Listeria is a pathogen that can cause food poisoning. CRS-207, created by Aduro Biotech, Inc., uses special strains of listeria to deliver tumor antigens and stimulate your adaptive immune system. The hope is that, once activated, your killer T-cells will recognize mesothelioma cells as invaders and attack them.
In clinical trial NCT01675765, patients were given two doses of CRS-207 designed to deliver the antigen mesothelin, which is associated with mesothelioma tumors. This was followed by several cycles of chemotherapy. The chemotherapy drugs chosen for the study are two of the drugs most often prescribed for mesothelioma patients: pemetrexed and cisplatin (a platinum-based chemotherapy drug). This combination of chemotherapy drugs has been found to be more effective than either drug on its own.
Mesothelioma Immunotherapy Clinical Trial Preliminary Results
While this mesothelioma immunotherapy clinical trial isn’t over yet, the researchers have provided some preliminary results and they are promising.
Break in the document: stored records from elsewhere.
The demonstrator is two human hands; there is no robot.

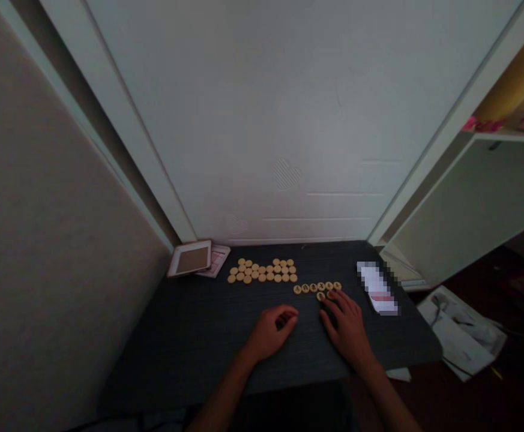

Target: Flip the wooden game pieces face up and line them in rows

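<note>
Round wooden xiangqi pieces lie on a dark table [189,336]. In the middle, a cluster of blank-side-up pieces [262,277] spreads out in uneven rows. To its right, a short row of pieces [313,287] shows dark characters, with a piece [320,296] just in front of that row. My right hand [345,321] lies flat with fingers spread, its fingertips touching another piece [330,294] that they partly cover. My left hand [271,330] rests on its side near the table's middle, fingers curled round to the thumb. Whatever its fingers may hold is hidden.
A phone [376,288], blurred by pixelation, lies at the right. Framed, flat items [192,259] are stacked at the back left corner. A white panel [284,120] rises behind the table. On the floor at right stands a white box [464,336].
</note>
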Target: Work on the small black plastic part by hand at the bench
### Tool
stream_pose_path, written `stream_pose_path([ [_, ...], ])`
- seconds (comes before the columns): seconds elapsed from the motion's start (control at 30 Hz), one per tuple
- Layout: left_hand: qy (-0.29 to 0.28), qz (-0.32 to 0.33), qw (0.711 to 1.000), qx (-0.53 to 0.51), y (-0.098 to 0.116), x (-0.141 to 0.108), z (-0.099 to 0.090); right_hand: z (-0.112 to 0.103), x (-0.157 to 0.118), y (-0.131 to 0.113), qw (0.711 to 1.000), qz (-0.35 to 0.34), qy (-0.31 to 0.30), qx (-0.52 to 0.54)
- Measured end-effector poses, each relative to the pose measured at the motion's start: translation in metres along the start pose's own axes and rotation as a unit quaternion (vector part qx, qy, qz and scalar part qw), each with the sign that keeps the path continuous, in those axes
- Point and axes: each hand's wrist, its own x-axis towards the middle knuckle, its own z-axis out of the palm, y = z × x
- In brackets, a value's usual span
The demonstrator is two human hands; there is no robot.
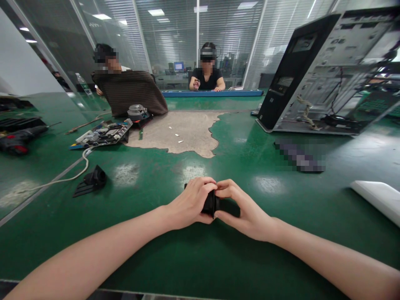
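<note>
A small black part (208,203) is between my two hands, low over the green tabletop (175,258) near the middle. My left hand (190,202) wraps over its left side and top, with the thumb beneath. My right hand (246,210) pinches the part's right edge with thumb and fingertips, leaving a gap inside the curled fingers. Much of the part is hidden under my left fingers. Another black plastic piece (95,178) lies on the table to the left of my hands.
An open computer case (281,79) stands at the right. Nearer are a blurred dark object (300,158) and a white object (379,198). A circuit board (104,134), cable (86,160) and power tool (18,139) lie left. Two people sit across the table.
</note>
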Motion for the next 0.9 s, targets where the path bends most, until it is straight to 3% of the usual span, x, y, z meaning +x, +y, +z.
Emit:
stream_pose_path([
  [0.1, 0.009, -0.003, 1.000, -0.004, 0.0006, 0.0005, 0.0002, 0.0020, 0.0007, 0.0014, 1.000, 0.000, 0.017, 0.013],
  [0.3, 0.008, -0.009, 1.000, -0.003, -0.0008, 0.0003, 0.0014, 0.0095, 0.0022, 0.0051, 0.990, 0.082, 0.011, 0.110],
  [0.57, 0.002, 0.003, 1.000, 0.008, -0.0008, -0.0007, -0.0009, 0.0025, 0.0006, -0.0010, 1.000, -0.008, 0.009, -0.009],
  [0.7, 0.014, -0.006, 1.000, 0.001, -0.0013, -0.0008, 0.0020, 0.0063, 0.0024, 0.0030, 0.998, 0.032, 0.030, 0.052],
  [0.8, 0.010, -0.008, 1.000, 0.000, -0.0013, -0.0010, 0.0022, 0.0077, 0.0024, 0.0033, 0.994, 0.069, 0.007, 0.088],
  [0.9, -0.001, -0.005, 1.000, 0.004, -0.0010, -0.0012, 0.0003, 0.0045, 0.0013, 0.0002, 0.999, 0.038, -0.013, 0.037],
])
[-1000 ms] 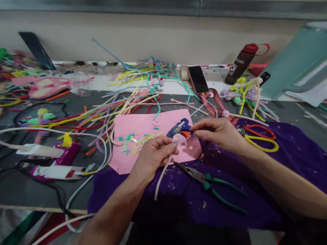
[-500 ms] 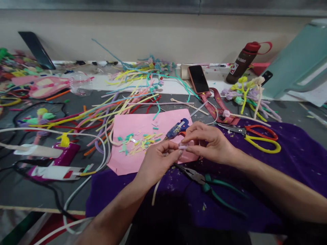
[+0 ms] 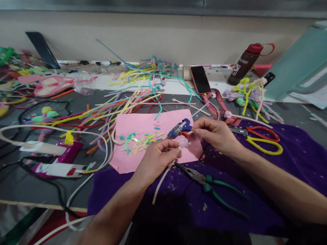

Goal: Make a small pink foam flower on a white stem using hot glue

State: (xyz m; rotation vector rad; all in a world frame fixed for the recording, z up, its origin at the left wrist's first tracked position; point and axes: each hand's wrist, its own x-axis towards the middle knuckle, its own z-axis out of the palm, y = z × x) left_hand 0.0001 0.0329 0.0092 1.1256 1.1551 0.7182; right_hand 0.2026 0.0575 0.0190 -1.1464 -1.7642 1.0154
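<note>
My left hand [image 3: 160, 156] is closed in a pinch on a cream pipe cleaner [image 3: 161, 183], whose tail hangs down below the fingers. A pale lilac fuzzy coil [image 3: 183, 141] shows just above those fingertips. To the right, my right hand [image 3: 214, 133] pinches a small pale tip, too small to make out. Behind the hands a blue glue gun [image 3: 179, 128] lies on a pink sheet [image 3: 127, 124], beside short cut pieces of yellow, green and cream pipe cleaner [image 3: 145, 142]. Green-handled pliers [image 3: 204, 180] lie below the hands.
Scissors [image 3: 263, 137] rest on the purple cloth [image 3: 298, 163] at the right. Behind are a phone [image 3: 200, 80], a bottle [image 3: 244, 63] and a large teal container [image 3: 298, 64]. Long pipe cleaners [image 3: 127, 102], white cables and a magenta device [image 3: 68, 152] lie leftward.
My right hand has moved right, away from my left hand, with a small pale tip in its fingers. The lilac coil now shows more fully. The view has shifted slightly.
</note>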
In April of 2016, the research team reported, in an article in the Journal of Thoracic Oncology, that 59% of participants had a positive response to the treatment. In another 35%, the disease had not progressed, which is a big victory for mesothelioma patients.
The early results also showed some positive changes in biomarkers that could indicate an immune response against the tumor. The side effects of the CRS-207 vaccine were not severe, another promising sign. If the final results show positive effects for this mesothelioma immunotherapy, researchers will conduct further clinical trials in an effort to bring a new mesothelioma treatment – and new hope – to more mesothelioma patients.